# Collected data entries
☆ ☆ ☆ ☆ ☆
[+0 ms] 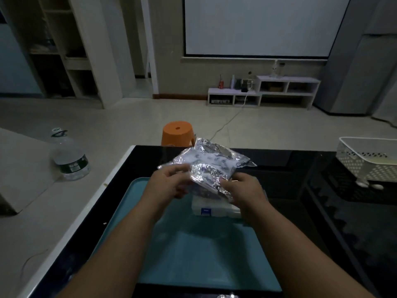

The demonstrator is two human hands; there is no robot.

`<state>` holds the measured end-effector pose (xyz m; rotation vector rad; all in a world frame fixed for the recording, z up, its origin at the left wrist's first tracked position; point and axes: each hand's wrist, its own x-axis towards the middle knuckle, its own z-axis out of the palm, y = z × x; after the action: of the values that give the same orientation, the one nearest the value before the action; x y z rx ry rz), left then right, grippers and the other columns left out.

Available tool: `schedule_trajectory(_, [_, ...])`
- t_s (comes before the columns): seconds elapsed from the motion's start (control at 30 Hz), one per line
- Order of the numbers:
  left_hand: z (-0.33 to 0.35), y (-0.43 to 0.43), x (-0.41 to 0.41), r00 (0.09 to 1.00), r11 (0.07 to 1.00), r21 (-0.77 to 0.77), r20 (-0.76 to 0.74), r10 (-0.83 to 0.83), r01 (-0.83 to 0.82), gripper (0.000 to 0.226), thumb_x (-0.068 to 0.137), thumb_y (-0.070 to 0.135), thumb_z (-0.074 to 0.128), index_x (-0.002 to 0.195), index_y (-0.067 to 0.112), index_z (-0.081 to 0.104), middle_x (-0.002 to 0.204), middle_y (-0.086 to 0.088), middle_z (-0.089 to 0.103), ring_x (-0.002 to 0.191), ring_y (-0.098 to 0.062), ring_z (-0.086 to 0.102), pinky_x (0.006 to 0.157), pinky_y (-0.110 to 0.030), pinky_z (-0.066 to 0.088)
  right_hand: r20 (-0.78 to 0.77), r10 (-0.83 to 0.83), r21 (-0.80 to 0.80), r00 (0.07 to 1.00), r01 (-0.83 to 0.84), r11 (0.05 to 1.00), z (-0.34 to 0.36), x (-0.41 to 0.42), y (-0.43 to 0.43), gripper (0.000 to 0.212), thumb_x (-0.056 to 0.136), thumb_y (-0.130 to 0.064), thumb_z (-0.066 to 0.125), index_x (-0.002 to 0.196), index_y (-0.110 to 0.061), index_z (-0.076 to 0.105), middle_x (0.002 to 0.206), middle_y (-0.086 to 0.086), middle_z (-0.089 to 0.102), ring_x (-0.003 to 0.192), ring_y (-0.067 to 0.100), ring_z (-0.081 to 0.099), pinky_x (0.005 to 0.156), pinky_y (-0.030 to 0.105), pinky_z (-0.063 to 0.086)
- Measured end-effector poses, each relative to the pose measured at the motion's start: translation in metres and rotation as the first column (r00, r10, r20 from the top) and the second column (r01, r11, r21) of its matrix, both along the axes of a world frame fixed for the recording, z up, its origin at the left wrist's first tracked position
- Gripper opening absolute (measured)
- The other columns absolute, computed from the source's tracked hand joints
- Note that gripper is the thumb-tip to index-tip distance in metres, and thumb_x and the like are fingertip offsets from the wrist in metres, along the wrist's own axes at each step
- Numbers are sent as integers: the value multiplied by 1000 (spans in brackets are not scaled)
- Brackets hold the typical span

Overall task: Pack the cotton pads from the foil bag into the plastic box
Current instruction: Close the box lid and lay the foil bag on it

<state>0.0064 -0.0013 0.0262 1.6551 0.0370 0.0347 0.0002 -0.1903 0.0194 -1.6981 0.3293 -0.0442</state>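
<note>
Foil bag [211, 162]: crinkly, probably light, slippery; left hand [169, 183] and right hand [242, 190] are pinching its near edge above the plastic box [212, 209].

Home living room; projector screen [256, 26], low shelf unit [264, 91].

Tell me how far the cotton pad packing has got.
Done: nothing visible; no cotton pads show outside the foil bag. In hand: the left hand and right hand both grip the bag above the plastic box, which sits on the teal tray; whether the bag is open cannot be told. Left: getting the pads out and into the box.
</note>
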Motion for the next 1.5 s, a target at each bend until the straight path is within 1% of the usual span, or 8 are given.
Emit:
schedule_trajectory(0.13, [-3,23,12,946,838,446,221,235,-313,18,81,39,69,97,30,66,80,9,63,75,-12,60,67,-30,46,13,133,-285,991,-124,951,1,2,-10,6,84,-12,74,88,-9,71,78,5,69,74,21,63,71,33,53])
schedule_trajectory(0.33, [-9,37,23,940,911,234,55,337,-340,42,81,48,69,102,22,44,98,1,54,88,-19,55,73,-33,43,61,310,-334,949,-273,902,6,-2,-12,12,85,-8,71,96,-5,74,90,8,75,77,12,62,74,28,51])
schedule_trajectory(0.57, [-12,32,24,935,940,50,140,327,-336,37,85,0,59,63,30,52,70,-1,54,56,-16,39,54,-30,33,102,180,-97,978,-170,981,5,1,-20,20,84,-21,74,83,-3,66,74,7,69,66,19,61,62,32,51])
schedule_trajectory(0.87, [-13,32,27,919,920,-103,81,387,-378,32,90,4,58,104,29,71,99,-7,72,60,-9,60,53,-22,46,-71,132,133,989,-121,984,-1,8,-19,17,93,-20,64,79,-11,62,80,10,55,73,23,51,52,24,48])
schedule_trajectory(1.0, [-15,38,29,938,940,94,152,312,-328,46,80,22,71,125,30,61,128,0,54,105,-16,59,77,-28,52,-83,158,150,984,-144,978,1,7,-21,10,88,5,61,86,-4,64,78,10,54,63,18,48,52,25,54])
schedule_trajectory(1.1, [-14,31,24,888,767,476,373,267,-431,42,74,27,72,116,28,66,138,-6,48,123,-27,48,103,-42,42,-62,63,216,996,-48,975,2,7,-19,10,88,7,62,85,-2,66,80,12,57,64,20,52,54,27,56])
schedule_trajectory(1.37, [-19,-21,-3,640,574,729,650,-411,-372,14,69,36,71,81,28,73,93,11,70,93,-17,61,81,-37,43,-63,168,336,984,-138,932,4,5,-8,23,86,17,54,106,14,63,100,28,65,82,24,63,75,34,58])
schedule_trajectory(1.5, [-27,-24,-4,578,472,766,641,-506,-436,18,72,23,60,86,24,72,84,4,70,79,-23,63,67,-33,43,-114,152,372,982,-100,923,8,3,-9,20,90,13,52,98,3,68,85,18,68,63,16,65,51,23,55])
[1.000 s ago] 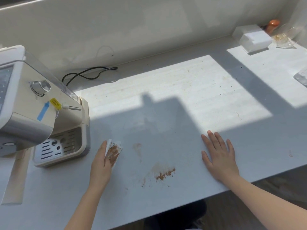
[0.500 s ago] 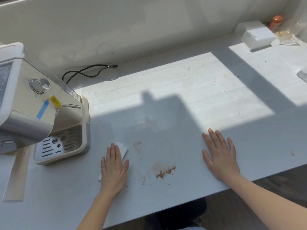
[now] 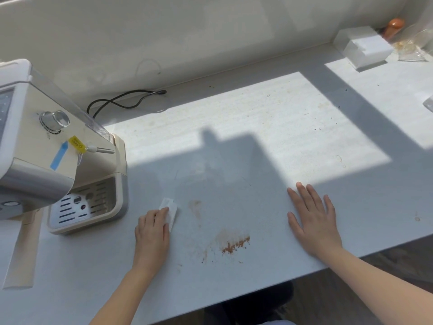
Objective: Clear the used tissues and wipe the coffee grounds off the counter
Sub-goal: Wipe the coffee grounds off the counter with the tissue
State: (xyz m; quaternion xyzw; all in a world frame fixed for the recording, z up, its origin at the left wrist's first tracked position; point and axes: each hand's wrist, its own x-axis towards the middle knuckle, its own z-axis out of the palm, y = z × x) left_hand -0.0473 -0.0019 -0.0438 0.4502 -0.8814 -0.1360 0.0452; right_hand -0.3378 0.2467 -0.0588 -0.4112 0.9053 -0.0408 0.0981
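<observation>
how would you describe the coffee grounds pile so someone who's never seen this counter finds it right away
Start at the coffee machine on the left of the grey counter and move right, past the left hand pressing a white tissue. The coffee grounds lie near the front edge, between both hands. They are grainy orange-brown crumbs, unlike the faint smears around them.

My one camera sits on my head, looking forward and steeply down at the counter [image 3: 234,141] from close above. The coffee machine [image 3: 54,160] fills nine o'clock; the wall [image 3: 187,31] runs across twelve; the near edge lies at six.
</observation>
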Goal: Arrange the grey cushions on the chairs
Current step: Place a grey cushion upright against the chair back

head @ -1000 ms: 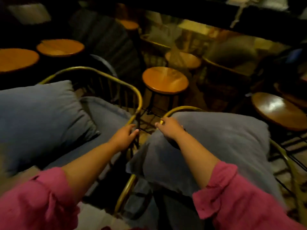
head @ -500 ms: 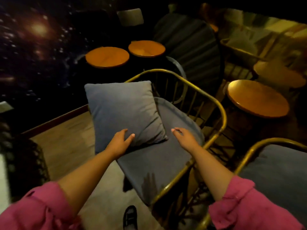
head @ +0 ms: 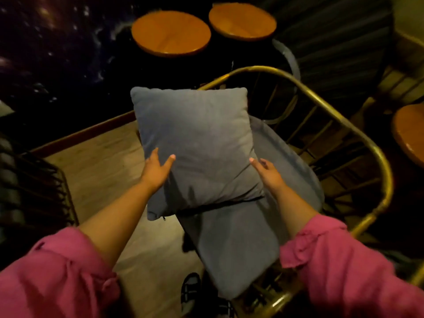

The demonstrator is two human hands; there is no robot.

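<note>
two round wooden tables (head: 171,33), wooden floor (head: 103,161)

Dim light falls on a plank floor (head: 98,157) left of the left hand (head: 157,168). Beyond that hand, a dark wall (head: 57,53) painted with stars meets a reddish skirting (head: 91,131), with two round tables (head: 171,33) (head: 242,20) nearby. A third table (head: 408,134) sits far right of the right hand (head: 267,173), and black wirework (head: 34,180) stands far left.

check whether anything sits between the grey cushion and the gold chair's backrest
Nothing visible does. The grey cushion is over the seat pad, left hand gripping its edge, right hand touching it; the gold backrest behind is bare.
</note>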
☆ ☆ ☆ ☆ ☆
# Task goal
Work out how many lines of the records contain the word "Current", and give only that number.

# Written solution
2